# What you are asked to do
The exact lines from the start of the material below through the line holding "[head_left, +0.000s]" are the answer; return those, pictures excluded.

# Provided data

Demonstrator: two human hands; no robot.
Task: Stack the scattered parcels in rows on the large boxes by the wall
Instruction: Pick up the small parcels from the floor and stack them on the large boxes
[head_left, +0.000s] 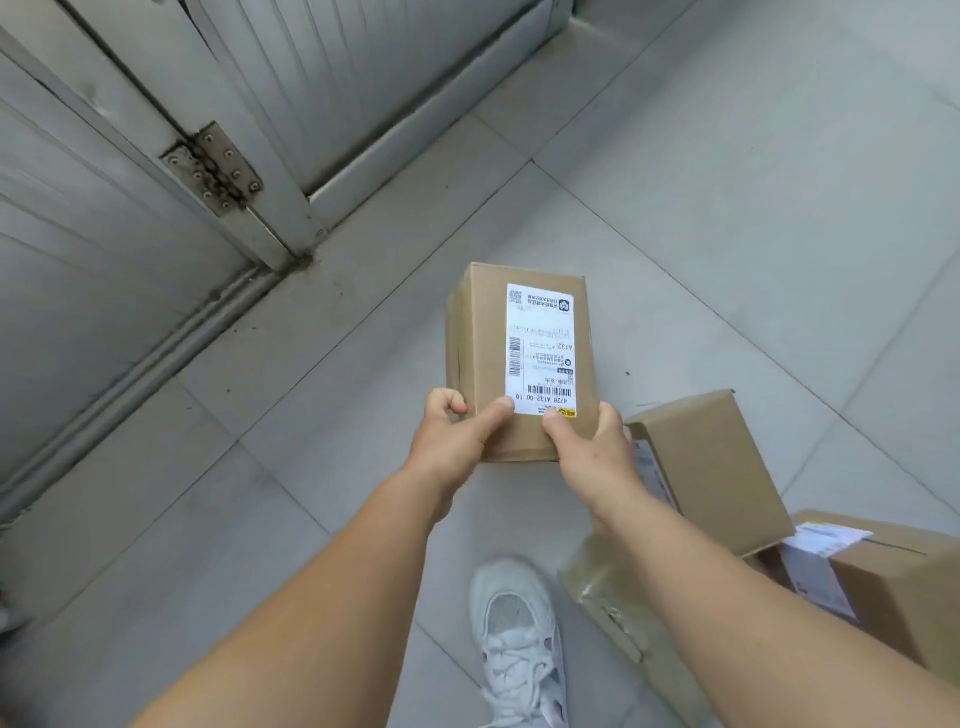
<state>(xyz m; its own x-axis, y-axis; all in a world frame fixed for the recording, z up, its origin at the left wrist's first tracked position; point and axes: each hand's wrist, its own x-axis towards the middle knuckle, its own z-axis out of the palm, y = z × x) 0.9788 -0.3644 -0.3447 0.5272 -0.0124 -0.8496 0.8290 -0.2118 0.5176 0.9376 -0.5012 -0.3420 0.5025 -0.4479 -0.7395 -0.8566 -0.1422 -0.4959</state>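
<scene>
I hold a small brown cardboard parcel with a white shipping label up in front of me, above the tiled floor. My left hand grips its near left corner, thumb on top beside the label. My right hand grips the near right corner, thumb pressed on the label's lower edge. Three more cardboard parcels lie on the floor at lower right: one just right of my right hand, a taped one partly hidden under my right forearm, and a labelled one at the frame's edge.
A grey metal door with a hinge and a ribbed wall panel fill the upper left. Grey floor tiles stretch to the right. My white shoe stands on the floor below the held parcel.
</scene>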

# Result of the exercise
Demonstrator: two human hands; no robot.
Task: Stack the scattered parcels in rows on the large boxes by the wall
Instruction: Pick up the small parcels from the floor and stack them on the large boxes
[head_left, +0.000s] 

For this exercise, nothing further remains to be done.